• **Dataset items**
[Start of Attachment]

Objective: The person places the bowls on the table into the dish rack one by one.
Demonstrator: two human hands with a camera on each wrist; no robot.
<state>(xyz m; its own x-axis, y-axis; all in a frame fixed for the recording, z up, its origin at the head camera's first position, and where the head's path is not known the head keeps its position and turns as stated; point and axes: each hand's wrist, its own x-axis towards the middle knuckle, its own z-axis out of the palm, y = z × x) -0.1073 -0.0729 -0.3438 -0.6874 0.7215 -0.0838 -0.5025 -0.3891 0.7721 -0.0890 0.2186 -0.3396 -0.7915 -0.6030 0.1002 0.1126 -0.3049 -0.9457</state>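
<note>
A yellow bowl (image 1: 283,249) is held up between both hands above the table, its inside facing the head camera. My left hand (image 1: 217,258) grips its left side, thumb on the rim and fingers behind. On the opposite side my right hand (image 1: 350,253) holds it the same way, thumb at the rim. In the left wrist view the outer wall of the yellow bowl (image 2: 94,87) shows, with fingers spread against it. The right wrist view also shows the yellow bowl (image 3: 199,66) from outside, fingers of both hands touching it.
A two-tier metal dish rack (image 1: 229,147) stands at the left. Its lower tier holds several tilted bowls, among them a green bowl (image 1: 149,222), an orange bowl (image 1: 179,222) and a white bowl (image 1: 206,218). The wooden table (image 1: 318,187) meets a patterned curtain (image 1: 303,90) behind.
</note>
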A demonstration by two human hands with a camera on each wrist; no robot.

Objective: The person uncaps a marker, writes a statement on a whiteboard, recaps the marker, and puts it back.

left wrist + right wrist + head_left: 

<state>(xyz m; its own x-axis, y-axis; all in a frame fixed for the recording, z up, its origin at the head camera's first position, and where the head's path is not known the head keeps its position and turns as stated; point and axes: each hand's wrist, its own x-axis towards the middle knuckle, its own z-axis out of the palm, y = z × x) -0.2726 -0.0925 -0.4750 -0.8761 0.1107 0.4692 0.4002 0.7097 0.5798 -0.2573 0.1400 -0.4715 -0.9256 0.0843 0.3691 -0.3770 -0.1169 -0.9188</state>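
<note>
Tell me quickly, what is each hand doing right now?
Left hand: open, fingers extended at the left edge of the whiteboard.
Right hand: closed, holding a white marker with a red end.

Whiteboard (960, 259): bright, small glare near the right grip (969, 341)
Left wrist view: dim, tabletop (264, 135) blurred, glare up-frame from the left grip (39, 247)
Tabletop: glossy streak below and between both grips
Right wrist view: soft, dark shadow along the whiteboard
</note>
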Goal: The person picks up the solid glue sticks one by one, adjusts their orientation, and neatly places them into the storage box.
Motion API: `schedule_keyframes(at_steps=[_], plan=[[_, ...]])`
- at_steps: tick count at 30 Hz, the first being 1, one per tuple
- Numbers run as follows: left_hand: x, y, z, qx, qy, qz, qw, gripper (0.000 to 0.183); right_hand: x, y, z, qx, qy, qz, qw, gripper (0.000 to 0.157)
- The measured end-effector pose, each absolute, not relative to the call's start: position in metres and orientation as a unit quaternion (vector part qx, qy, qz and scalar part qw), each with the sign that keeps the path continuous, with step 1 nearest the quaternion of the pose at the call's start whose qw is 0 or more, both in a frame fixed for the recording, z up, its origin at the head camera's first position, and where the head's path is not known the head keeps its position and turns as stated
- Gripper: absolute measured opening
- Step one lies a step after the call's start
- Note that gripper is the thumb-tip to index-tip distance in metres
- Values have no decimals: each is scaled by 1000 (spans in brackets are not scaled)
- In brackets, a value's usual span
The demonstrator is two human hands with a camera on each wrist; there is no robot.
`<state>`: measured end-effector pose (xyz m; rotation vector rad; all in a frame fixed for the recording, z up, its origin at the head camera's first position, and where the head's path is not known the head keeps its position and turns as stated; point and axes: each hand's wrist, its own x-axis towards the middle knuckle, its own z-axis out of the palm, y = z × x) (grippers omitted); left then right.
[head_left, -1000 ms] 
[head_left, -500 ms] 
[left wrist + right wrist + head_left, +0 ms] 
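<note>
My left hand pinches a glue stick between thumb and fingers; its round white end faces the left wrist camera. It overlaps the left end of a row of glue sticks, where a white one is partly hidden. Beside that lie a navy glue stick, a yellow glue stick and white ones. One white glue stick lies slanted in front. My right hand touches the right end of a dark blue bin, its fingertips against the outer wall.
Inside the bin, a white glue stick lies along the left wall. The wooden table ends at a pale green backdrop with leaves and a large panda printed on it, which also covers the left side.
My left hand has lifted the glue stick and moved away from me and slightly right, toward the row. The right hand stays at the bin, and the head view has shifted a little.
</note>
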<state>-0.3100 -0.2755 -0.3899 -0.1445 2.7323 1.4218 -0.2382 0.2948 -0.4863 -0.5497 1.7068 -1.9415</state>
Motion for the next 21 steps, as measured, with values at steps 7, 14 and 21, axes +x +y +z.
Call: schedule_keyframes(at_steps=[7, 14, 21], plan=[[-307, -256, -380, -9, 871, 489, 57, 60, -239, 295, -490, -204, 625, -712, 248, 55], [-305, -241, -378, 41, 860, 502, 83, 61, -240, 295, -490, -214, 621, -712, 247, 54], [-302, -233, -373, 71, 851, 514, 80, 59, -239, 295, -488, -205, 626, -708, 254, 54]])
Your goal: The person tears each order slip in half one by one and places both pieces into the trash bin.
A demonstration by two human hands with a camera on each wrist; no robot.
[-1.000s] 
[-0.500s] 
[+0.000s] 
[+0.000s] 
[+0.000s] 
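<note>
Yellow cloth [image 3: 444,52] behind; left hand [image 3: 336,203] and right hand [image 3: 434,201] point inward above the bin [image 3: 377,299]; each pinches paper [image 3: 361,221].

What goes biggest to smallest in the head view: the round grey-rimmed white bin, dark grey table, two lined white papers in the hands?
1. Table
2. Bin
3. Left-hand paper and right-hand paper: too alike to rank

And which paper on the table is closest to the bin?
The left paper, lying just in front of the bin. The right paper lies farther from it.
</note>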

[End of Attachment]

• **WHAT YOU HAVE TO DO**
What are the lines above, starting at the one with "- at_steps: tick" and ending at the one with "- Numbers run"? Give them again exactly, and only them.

• **WRITTEN SOLUTION**
- at_steps: tick count at 30 Hz, the first being 1, one per tuple
- Numbers run as follows: left_hand: x, y, z, qx, qy, qz, qw, gripper (0.000 to 0.183); right_hand: x, y, z, qx, qy, qz, qw, gripper (0.000 to 0.157)

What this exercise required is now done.